I can’t think of another writer who sold three of his novels to Hollywood in one year: The Firm and The Pelican Brief in l993, and now The Client. I had some reservations about the way Sydney Pollack handled the convoluted plot of The Firm, and even stronger qualms about Alan Pakula’s moody treatment of the conspiracy and lack of visual style of Pelican Brief.
 
The Client as the most entertaining, best directed, and possibly the truest version of these screen adaptations. A craftsman who keeps improving, Joel Schumacher is less ambitious than Pollack or Pakula–but he’s also less pretentious. As he showed in Dying Young (a schmaltzy picture with Julia Roberts) and Falling Down (a film I detested), Schumacher has a good sense of smell for mass entertainment, for what works on the big screen.
If The Client is not as thrilling as one would like it to be, it’s not Schumacher’s fault. His work is by-the-numbers: a serviceable adaptation of a formulaic novel. It may also be to The Client‘s advantage that its cast has no superstars on the order of Tom Cruise (The Firm) or Julia Roberts (Pelican Brief).            

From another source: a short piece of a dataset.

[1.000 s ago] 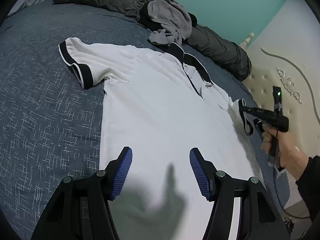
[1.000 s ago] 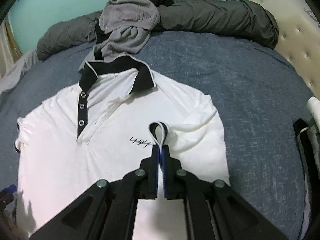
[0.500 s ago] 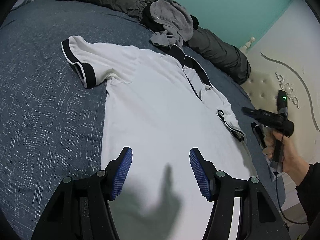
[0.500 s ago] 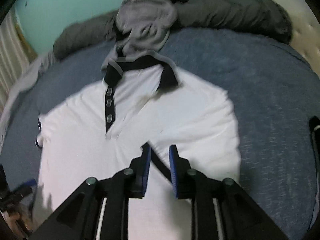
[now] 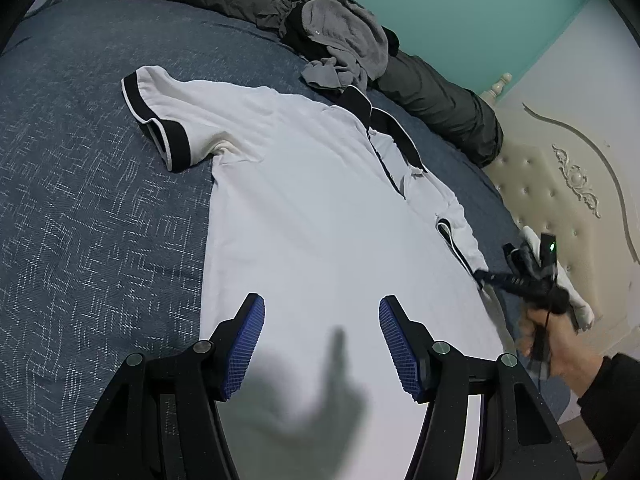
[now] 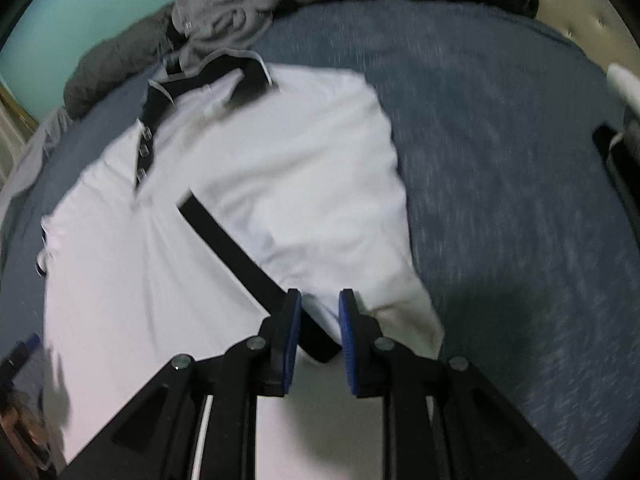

Its story concerns an 11-year-old boy, Mark (Brad Renfro), who while sneaking a cigarette in the wood behind his family’s trailer, is inadvertently drawn to an intrigue. A suicidal mob lawyer, with a gun in his hand, turns Mark into his confessor just minutes before killing himself. 
The movie’s suspense is based on forcing Mark to talk, as the poor boy is up against both the fury of the criminal world and the political ambitions of federal prosecutor Roy Foltrigg (Tommy Lee Jones), called “the Reverend” because he “knows Scripture better than the Lord.”  
The essence of the narrative, however, is in the complex relationship that evolves between Mark and his lawyer, Reggie Love (Susan Sarandon), a woman just out law school–and rehabilitation. A recovering alcoholic and emotionally troubled, Reggie is a mother denied to raise her children and, as could be expected, she soon becomes more than Mark’s advocate, a combination of an older friend and surrogate mother. 
The climax and some of the stunts lack credibility even for a suspense-thriller, but it doesn’t matter, for the story is so fast-moving and efficiently engineered that you have no time to think about plausibility. Well-made and well-acted, The Client is just as easily forgettable as it is easily consumed.
           
Oscar Alert
 
Oscar Nominations: 1
Best Actress: Susan Sarandon
Oscar Context
In 1994, the winner of the Best Actress Oscar was Jessica Lange for the family melodrama, “Blue Sky.” Sarandon would win the Oscar the following year for “Dead Man Walking,” directed by her companyion-actor Tim Robbins.
The other nominees in 1994 were: Jodie Foster in “Nell,” Miranda Richardson in “Tom &Viv,” and Winona Ryder in “Little Women.”